Adobe Photoshop Touch and Adobe Proto, two of Adobe’s Touch Apps designed for tablets, were updated in the past month. Today, Photoshop Touch was updated to version 1.3 with a few new features designed for iPad users with Retina screens. Last month, the web design app Proto was updated to version 1.5 with more integration between desktop and cloud applications.
Photoshop Touch 1.3: High-resolution improvements
According to Adobe’s blog post, Photoshop Touch 1.3’s primary goal is to support the new batch of high-resolution Retina screens being used by Apple in their new iPads (3rd generation). The app also supports images up to 12 megapixels, including print-quality resolutions. (The blog post makes it sound like you have to sacrifice the number of layers you can work with in order to gain the extra pixels.)

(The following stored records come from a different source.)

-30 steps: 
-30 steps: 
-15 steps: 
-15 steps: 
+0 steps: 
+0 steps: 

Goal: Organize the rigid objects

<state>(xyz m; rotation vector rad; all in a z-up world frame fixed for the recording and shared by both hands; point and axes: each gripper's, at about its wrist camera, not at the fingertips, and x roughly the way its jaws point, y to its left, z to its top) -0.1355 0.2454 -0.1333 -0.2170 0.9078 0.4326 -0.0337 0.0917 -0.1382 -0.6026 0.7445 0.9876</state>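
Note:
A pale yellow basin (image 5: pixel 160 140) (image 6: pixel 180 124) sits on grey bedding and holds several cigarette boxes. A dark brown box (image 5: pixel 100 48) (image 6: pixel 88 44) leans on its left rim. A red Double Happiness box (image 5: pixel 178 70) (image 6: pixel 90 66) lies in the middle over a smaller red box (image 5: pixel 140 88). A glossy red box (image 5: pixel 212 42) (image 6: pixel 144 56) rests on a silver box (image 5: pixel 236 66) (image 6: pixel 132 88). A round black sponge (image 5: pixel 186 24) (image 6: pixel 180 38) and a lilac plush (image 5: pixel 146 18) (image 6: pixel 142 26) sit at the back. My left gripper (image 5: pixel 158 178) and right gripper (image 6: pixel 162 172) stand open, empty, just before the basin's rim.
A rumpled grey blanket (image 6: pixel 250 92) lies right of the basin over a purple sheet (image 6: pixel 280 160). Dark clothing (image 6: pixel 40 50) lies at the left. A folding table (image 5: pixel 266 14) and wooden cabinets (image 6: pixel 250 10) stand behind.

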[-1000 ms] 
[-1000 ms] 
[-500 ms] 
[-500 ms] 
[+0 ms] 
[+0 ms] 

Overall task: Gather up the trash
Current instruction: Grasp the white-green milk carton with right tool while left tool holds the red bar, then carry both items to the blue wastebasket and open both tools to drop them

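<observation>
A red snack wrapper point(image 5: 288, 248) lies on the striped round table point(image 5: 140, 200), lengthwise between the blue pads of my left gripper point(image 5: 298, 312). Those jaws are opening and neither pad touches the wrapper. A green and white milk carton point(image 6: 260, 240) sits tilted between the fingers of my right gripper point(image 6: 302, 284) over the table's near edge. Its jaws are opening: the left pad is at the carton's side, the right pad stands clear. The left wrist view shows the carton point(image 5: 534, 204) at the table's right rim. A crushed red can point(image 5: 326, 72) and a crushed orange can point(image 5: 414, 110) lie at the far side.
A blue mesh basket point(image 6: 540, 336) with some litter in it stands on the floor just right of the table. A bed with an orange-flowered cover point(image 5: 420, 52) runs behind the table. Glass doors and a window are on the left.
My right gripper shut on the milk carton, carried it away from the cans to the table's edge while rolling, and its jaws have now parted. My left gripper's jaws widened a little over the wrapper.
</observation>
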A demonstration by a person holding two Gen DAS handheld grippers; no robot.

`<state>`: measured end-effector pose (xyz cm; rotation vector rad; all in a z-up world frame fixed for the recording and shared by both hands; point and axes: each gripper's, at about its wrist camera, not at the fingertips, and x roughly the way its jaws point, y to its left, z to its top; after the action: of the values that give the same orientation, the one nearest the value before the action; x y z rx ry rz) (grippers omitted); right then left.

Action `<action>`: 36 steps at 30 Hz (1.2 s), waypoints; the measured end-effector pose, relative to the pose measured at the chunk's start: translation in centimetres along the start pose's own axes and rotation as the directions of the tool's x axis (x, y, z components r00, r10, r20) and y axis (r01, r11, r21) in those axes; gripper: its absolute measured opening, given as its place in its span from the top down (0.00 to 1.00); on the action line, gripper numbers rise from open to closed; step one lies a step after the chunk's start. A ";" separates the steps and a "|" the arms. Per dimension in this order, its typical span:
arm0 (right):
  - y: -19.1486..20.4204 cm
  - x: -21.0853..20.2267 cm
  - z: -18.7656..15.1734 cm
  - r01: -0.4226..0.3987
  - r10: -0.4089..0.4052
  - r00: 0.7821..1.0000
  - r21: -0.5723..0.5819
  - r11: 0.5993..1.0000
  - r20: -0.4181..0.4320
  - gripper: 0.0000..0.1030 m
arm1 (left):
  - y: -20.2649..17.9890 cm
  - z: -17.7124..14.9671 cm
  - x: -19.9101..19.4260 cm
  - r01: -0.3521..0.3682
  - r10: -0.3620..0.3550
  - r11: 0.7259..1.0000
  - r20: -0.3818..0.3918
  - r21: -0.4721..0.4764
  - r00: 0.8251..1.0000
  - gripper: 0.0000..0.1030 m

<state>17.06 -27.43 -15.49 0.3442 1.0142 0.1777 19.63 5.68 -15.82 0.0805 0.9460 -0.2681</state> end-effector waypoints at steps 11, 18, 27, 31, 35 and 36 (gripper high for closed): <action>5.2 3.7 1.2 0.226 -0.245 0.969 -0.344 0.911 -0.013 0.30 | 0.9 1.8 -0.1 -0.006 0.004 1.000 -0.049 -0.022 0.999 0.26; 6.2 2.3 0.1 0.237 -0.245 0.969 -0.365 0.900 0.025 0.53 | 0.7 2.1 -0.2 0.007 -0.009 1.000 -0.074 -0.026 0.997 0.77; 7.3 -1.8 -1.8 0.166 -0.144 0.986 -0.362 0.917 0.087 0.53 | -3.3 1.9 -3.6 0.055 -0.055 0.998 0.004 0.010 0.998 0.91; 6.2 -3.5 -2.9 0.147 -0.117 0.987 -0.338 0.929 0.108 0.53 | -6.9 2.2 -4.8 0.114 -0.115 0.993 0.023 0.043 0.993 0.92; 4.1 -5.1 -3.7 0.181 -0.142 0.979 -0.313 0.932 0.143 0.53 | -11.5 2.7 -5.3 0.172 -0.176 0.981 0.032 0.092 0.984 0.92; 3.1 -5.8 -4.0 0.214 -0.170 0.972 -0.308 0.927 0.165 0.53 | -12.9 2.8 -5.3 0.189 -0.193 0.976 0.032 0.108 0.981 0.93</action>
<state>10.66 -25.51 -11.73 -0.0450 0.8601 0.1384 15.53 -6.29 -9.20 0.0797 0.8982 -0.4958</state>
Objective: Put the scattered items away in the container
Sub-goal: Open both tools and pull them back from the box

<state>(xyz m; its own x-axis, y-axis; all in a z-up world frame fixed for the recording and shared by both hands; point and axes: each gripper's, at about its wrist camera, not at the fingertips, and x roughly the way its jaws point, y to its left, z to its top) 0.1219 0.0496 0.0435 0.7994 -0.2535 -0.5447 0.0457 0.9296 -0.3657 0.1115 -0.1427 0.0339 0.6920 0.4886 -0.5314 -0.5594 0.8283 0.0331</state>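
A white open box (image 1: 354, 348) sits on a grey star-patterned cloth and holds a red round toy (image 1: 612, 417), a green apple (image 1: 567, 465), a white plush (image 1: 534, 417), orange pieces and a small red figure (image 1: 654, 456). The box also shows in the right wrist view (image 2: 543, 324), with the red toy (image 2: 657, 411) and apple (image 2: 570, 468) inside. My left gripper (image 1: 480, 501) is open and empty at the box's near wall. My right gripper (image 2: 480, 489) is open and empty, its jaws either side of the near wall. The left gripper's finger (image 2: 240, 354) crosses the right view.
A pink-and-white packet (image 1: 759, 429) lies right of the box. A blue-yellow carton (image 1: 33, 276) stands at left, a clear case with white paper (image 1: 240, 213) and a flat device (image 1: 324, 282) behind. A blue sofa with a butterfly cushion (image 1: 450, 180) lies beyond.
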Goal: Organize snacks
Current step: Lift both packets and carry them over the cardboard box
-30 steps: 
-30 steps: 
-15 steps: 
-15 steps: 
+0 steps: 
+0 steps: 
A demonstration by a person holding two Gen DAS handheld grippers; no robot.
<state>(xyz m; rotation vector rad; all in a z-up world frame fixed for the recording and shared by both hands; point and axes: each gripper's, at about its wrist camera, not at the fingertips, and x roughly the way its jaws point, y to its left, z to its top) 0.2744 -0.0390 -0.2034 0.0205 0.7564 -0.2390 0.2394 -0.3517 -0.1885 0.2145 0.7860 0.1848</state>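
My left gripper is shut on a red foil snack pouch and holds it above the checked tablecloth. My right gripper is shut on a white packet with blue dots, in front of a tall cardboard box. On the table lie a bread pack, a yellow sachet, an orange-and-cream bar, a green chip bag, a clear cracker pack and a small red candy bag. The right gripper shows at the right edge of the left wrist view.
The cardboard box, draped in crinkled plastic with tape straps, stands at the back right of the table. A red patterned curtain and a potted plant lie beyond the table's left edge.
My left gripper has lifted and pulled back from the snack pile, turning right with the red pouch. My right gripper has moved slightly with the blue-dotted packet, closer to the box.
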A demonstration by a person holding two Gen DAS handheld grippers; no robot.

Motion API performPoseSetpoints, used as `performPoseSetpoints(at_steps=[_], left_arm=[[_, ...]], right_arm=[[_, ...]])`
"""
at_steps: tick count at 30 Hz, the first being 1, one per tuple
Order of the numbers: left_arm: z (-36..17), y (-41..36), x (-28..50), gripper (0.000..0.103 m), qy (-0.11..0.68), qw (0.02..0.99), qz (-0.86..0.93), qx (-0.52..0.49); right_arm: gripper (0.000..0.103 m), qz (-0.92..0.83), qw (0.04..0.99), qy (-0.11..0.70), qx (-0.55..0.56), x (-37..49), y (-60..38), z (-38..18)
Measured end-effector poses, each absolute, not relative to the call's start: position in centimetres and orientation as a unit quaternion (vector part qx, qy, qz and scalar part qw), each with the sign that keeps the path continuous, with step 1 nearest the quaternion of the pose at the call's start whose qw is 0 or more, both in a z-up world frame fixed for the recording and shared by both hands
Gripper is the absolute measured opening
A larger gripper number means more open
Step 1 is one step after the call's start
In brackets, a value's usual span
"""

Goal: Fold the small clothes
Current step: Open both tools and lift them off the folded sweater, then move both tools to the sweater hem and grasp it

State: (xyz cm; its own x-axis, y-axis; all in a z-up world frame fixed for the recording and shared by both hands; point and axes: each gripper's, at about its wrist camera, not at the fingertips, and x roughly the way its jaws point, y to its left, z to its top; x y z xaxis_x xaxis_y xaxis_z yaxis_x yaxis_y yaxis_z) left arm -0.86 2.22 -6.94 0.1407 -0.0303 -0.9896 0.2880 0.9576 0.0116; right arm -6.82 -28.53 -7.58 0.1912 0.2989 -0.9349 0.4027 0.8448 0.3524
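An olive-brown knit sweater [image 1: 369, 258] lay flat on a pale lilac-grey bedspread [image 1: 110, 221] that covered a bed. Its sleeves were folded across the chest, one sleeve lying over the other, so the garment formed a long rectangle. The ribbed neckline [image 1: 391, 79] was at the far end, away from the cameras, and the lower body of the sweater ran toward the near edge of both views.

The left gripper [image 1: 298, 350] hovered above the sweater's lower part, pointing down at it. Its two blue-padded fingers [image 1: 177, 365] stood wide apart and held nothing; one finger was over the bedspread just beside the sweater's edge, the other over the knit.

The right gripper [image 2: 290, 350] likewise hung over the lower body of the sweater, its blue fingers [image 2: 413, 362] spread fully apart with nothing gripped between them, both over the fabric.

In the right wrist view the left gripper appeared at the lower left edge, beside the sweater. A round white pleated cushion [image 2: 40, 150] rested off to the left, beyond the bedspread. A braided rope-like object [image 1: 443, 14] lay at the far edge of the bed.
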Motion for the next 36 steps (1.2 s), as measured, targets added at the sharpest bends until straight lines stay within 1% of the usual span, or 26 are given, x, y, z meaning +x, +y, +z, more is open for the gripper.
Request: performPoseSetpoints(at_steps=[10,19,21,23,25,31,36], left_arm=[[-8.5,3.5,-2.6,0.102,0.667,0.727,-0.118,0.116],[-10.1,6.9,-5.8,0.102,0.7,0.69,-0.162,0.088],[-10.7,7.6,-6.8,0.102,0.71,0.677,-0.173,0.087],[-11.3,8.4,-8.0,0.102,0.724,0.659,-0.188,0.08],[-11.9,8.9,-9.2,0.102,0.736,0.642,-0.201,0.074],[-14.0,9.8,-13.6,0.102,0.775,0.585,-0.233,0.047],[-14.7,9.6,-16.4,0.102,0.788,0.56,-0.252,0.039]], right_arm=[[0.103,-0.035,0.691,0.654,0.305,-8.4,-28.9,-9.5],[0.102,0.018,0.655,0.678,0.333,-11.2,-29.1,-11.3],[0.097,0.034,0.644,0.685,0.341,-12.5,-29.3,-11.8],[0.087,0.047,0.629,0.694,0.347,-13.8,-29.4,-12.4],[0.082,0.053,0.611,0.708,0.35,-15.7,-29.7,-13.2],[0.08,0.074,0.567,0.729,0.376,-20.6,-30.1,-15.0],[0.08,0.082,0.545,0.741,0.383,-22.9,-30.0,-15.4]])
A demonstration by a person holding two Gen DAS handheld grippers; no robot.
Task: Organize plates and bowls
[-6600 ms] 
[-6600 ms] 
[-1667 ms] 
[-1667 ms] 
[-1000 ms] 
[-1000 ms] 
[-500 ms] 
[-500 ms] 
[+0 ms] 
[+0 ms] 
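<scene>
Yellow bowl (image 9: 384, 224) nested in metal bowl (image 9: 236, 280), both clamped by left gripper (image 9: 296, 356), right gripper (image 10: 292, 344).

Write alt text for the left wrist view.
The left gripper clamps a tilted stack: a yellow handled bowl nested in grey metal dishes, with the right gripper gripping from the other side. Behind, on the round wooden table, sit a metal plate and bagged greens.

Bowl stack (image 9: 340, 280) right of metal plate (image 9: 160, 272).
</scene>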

Other improvements include:
- Two new Effects: Shred and Colorize
- Smoother animation and scrolling in the organizer, tutorial browser and file picker
- New three-finger tap gesture to toggle 100 percent view and fit screen
- New pixel-nudging mode for precise movements
- Support for Apple Photo Stream on the iPad
Adobe Proto 1.5: Little improvements can mean a lot
Proto is one of my favorite Adobe Touch Apps (see my review of it here), but Proto 1.5 provides some very useful improvements that should have been in the original release. The more comprehensive list of improvements is here on John Nack’s blog, and here’s a selection of that list:
- Email interactive wireframe as attachment or share via Dropbox and other Adobe Touch Apps
- Copy and paste objects to different pages
- Share common objects across pages
- Navigations can now be pinned on all pages
- Z-index (stacking over) can be changed via Context Menu
- Show undo/redo count
- Objects snap to both CSS Column and Design Grid
- Code generated is now ordered according to the appearance in the page
- All pinned objects generate a separate common CSS file (common.css)
Generally, the improvements provide a more productive workflow within Proto, a more efficient use of materials like common navigation elements, and more useful code outside of the Proto environment. Dreamweaver users should watch this Adobe TV clip to learn how to bring native Proto files into Dreamweaver CS6.
For more information, check out the product pages for Photoshop Touch and Proto or the Adobe Touch Apps homepage.
Today Adobe officially released their lineup of Touch Apps for Android tablets, deepening their dive into products for mobile devices. The company has devoted considerable resources to mobile applications for a few years now, so the Touch Apps represent a major investment for Adobe.
The Touch App lineup released today includes six applications:
- Adobe Collage, for creating “moldboard” layouts including photos, drawings and text.
- Adobe Debut, a presentation tool for mockups and Touch App projects.
- Adobe Ideas, which is similar other vector drawing programs like Illustrator.
- Adobe Kuler, a color palette builder.
- Adobe Photoshop Touch, which is designed to deliver core Photoshop features on a tablet.
- Adobe Proto, for building interactive prototypes of websites and mobile apps.
Even though it’s considered part of the “Touch Apps family,” the previously-announced Adobe Carousel photo management app isn’t listed as one of the “Adobe Touch Apps.” It also is only available on iOS devices at the moment; see below for more details. Kuler and Ideas both exist in other forms as well.
I received a demo tablet from Adobe just last Saturday and I’ve just started to work with the applications, so no review for now. However, these applications were shown extensively at Adobe MAX (including the Day 1 keynote) and I’m fairly familiar with how they work. Together, they provide a solid collection of core tools from most of the major Creative Suite products—Photoshop, Illustrator, InDesign, Dreamweaver and minor elements from a couple others. The hurdle Adobe has to clear is to provide a user interface that works in a tablet but has the power and flexibility to get serious work done in a variety of environments.
The Touch Apps are on the Android Market now and sell for $9.99 each, a price well over the $3.13 average price of paid Android apps. Adobe will have to appeal to the professional community to justify the price. The apps are also restricted by language (English only) and by hardware specs: 8.9-inch, 1280×800 minimum screen size and resolution with Android 3.1 or higher, which eliminates all current Android non-tablets. The apps are currently available only on Android, but they will be ported over to iOS devices in early 2012. There’s no word yet whether the apps will be restricted to the larger iPad.